- WHAT IS NEEDED:
For every line below, output the text exactly and leave out images.

[[ DATASET EXCERPT, beginning ]]

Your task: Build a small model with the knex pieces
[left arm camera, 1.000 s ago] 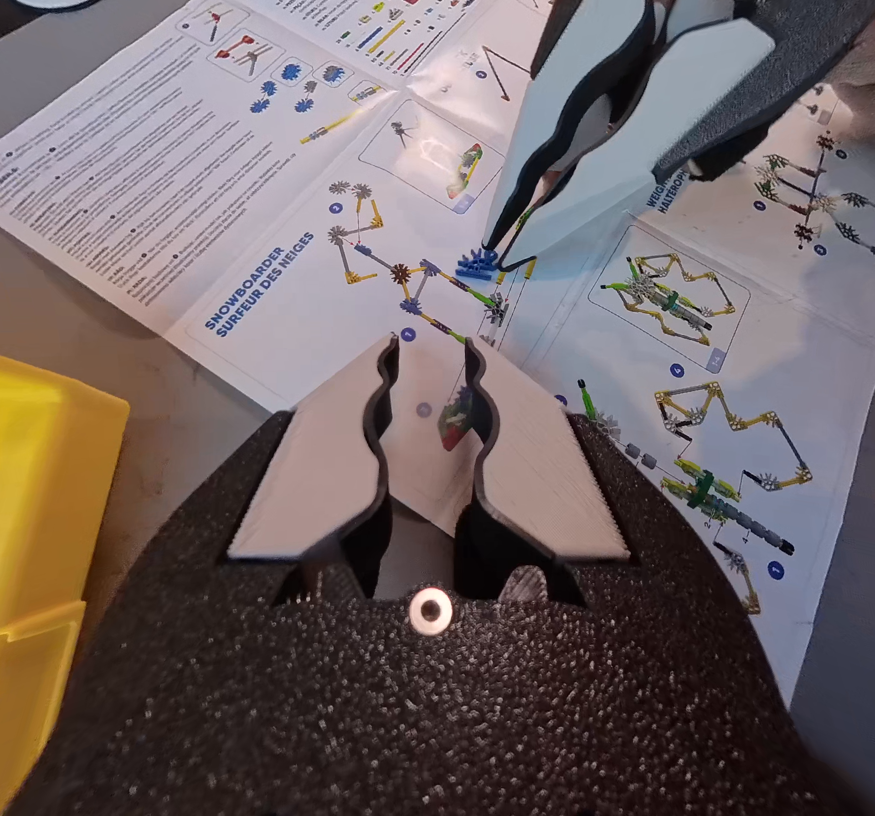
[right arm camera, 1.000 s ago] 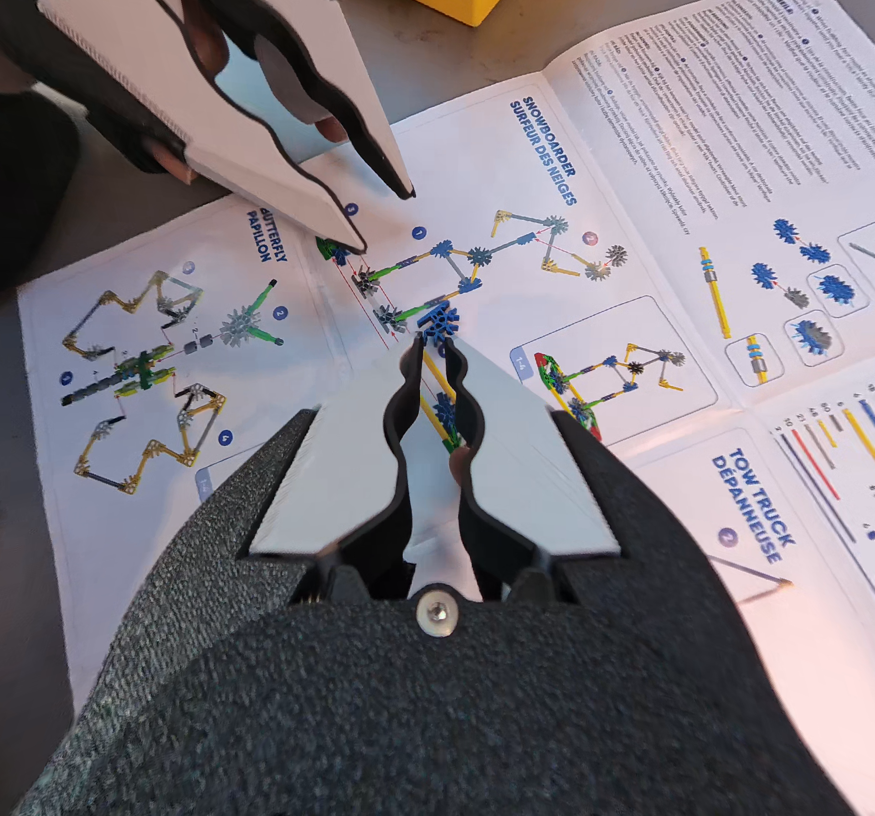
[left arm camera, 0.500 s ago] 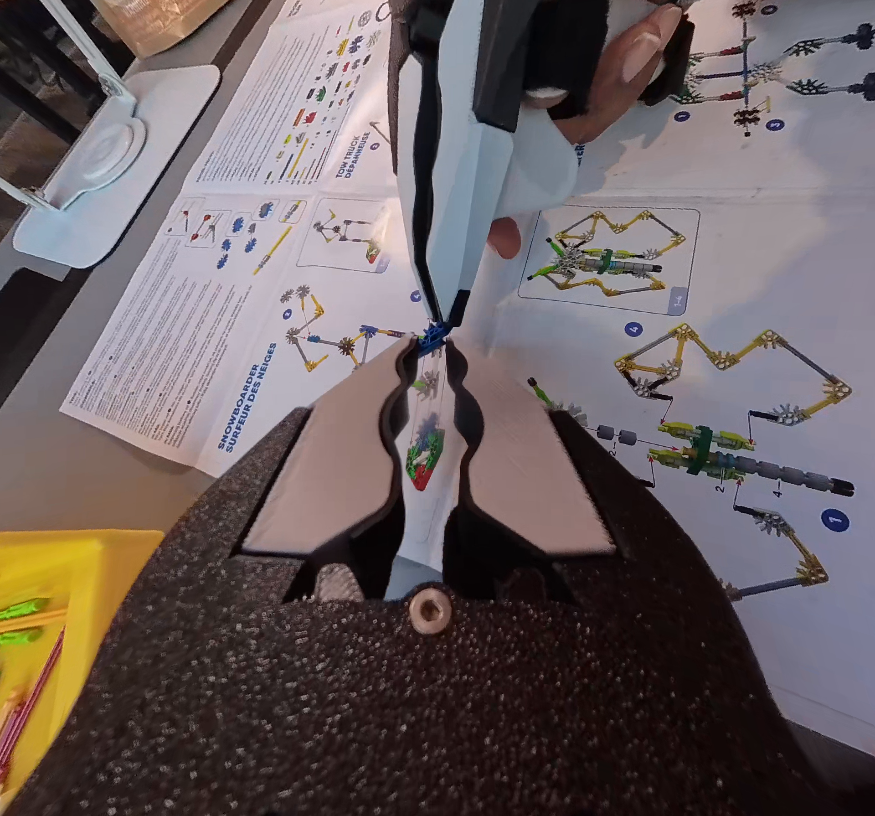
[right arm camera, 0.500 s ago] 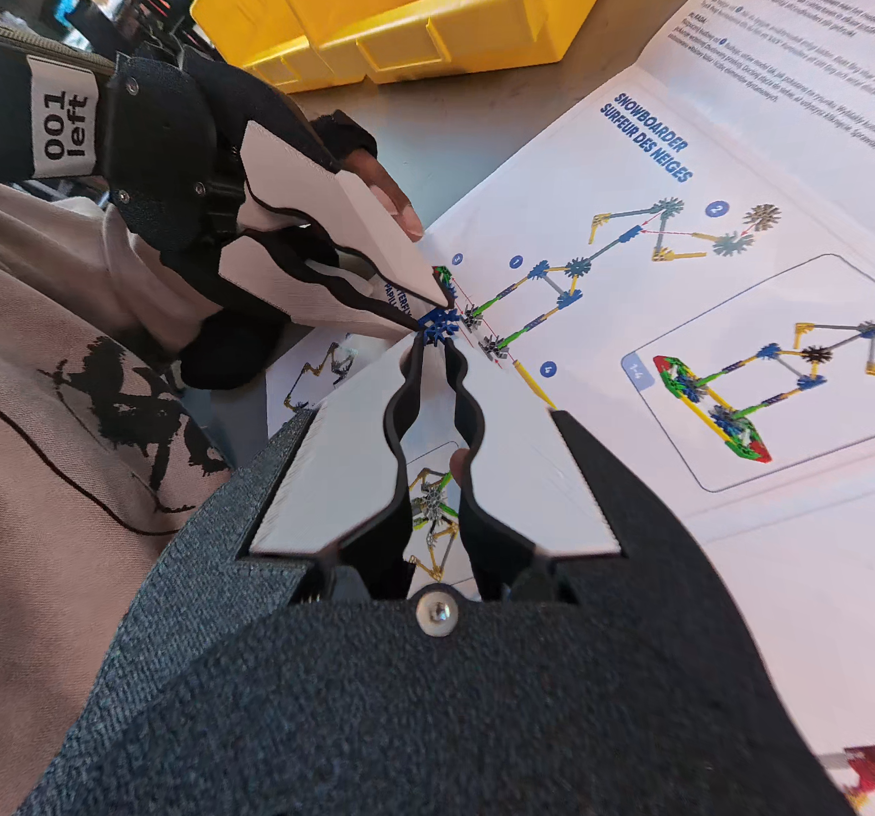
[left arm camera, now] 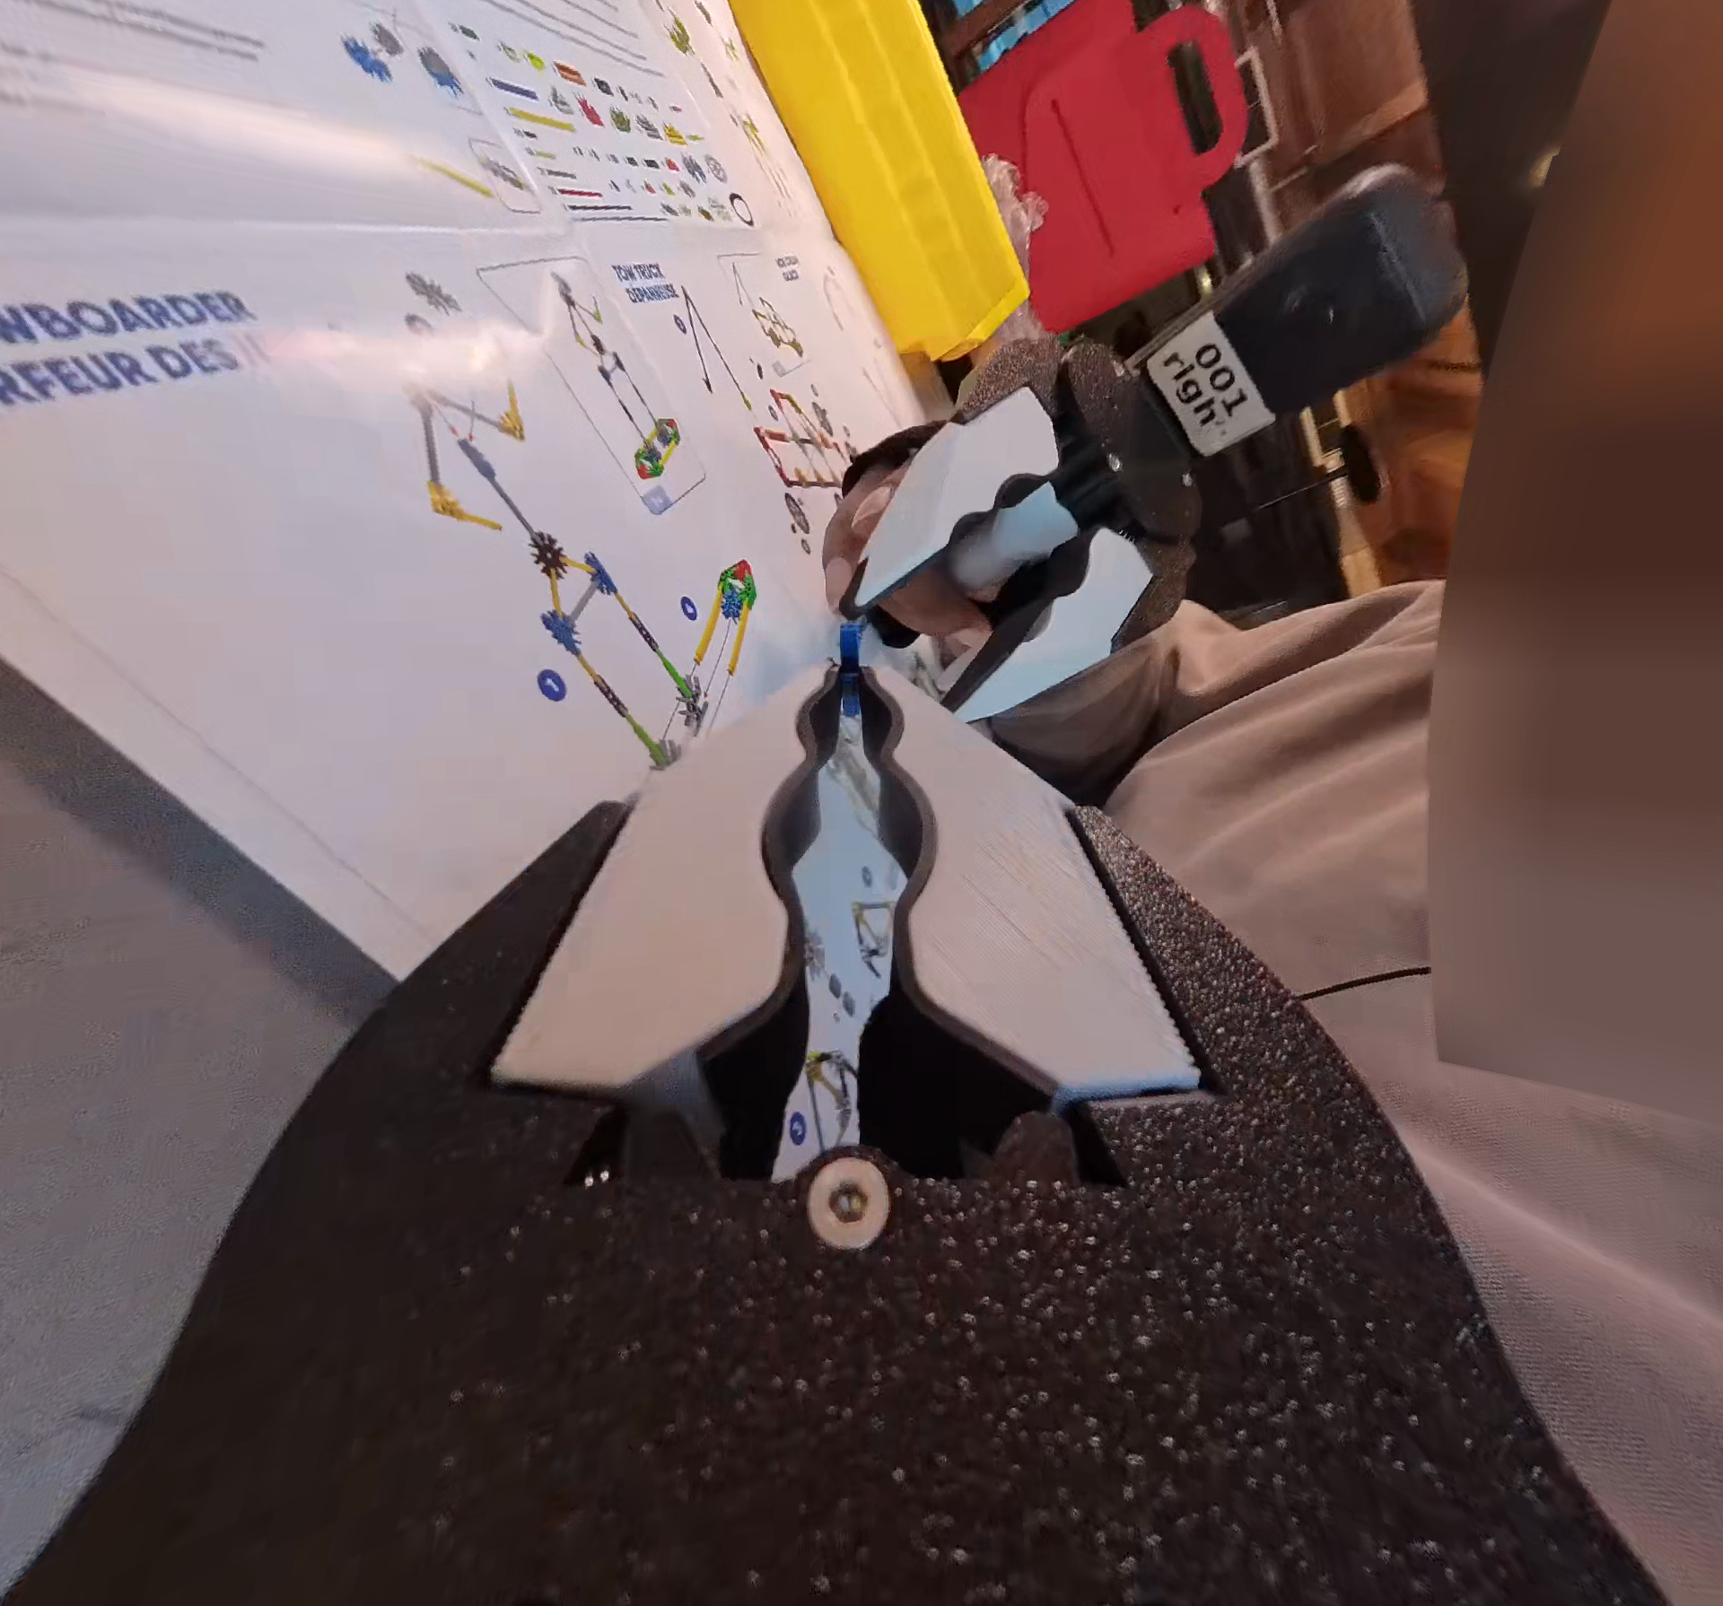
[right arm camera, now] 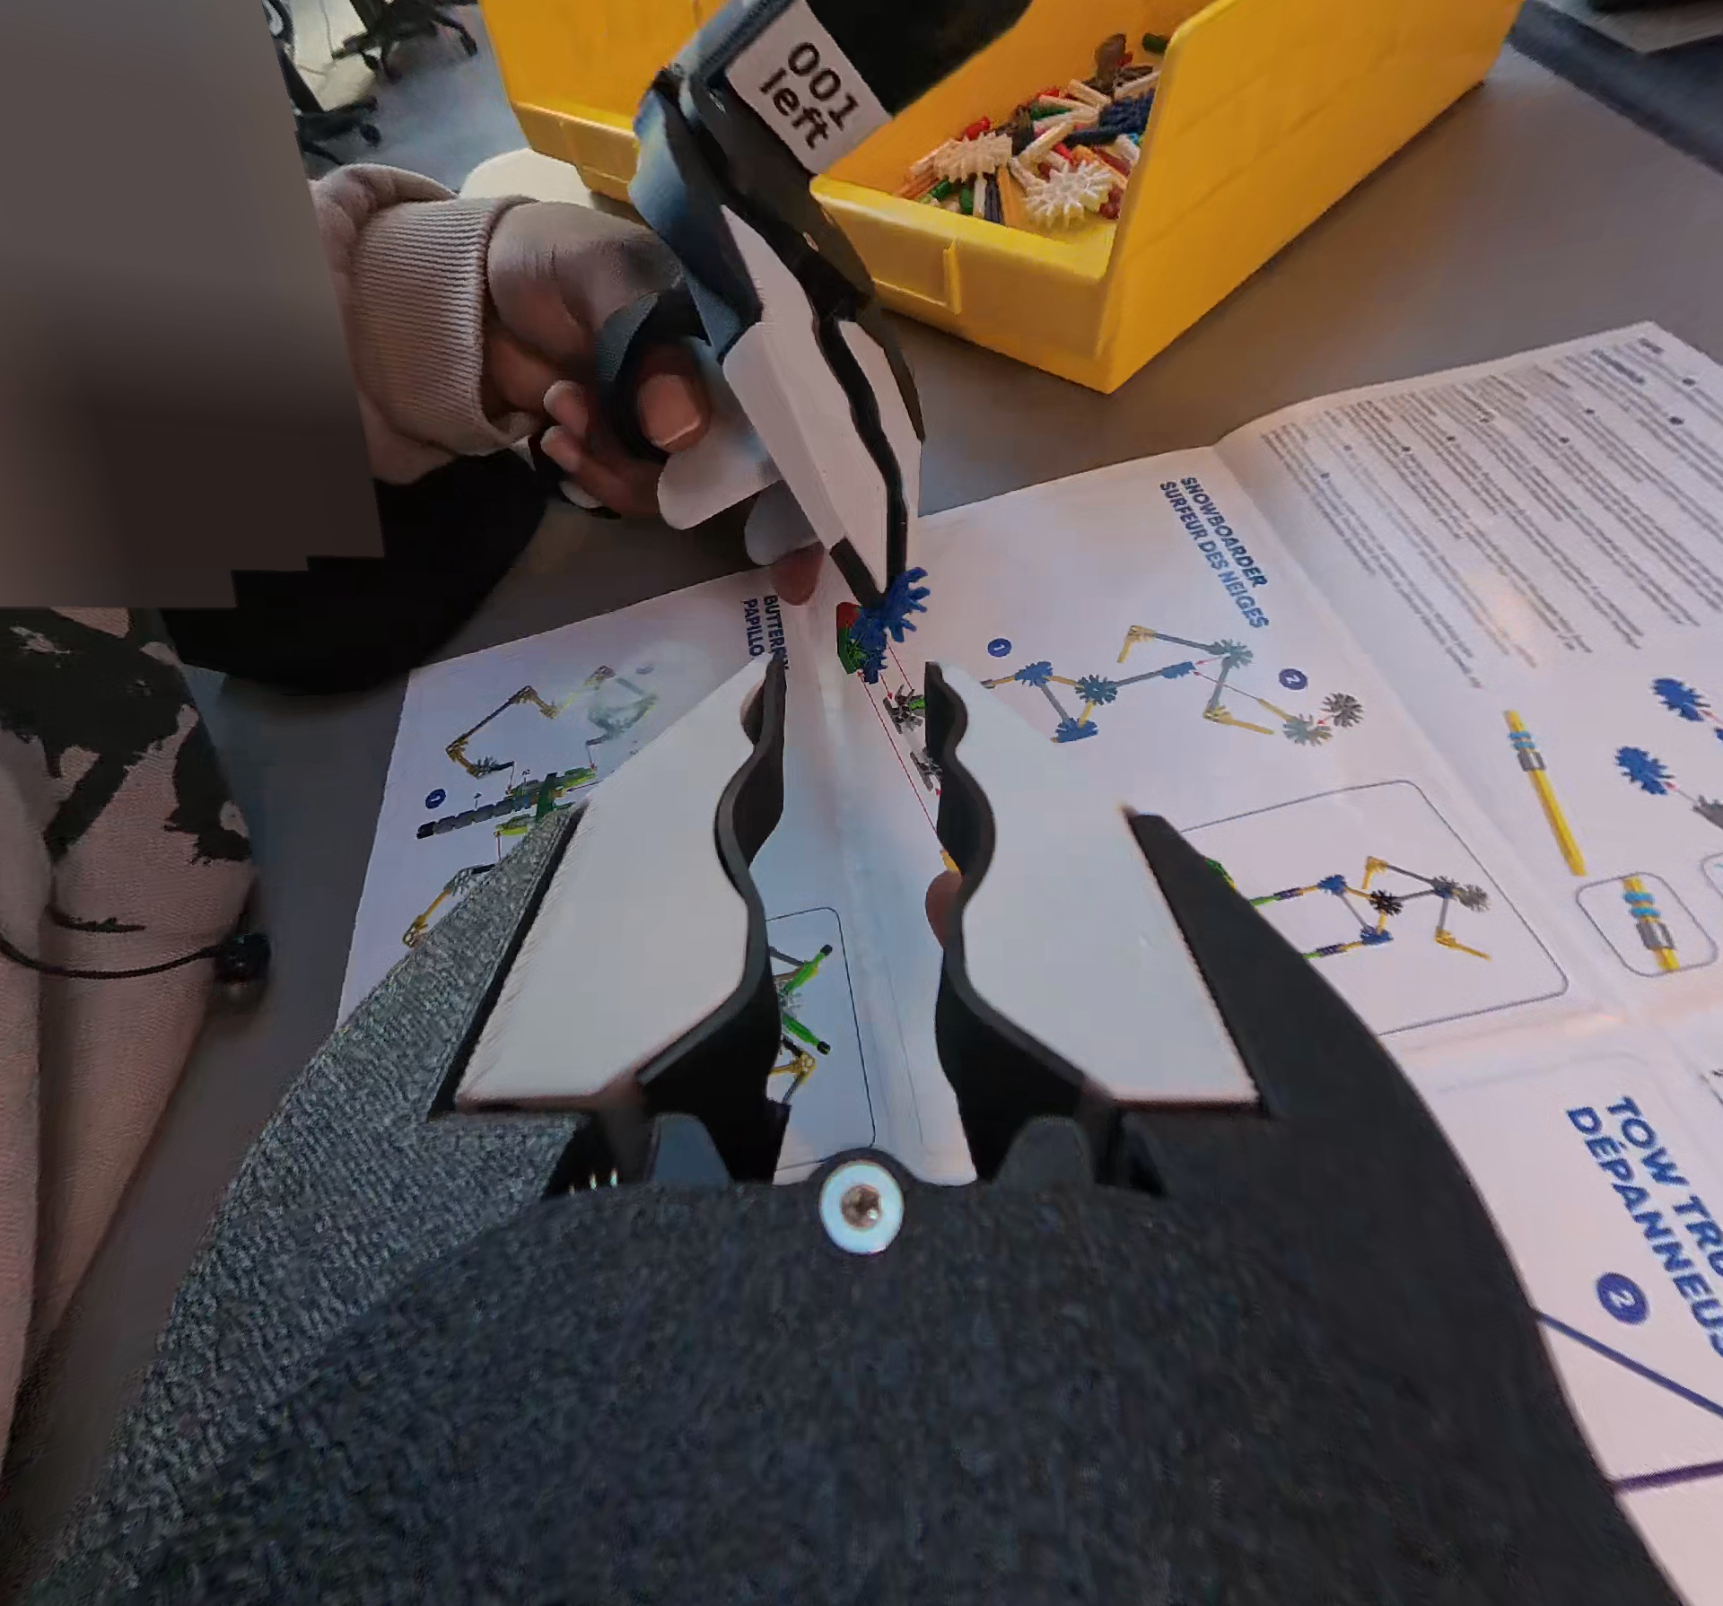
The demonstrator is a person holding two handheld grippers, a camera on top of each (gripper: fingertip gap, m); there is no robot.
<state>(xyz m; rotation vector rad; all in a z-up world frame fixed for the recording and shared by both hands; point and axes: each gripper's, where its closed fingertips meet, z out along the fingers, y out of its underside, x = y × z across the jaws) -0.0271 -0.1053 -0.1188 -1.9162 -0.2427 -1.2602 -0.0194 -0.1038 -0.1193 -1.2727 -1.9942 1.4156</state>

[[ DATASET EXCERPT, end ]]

- SOLUTION TO THIS EXERCISE:
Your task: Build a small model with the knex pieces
[left arm camera, 1.000 s ago] 
[right arm camera, 1.000 s ago] 
[left arm camera, 0.500 s ago] 
[right arm camera, 0.500 s ago] 
[left arm camera, now] 
[right arm camera, now] 
The demonstrator is a person holding two handheld grippers, a camera on top of each (gripper: fingertip gap, m); there is no robot.
<state>(xyz m; rotation vector rad; all in a z-up world frame fixed for the recording and shared by both hands; point and axes: each gripper's, where its closed fingertips meet, z out along the fingers, y out of its underside, x = y × z across the jaws) -0.0271 -0.1053 -0.1188 -1.9162 -0.2427 -1.2602 -0.0194 -0.1038 -0.1193 -1.2727 -1.9942 1.4156</state>

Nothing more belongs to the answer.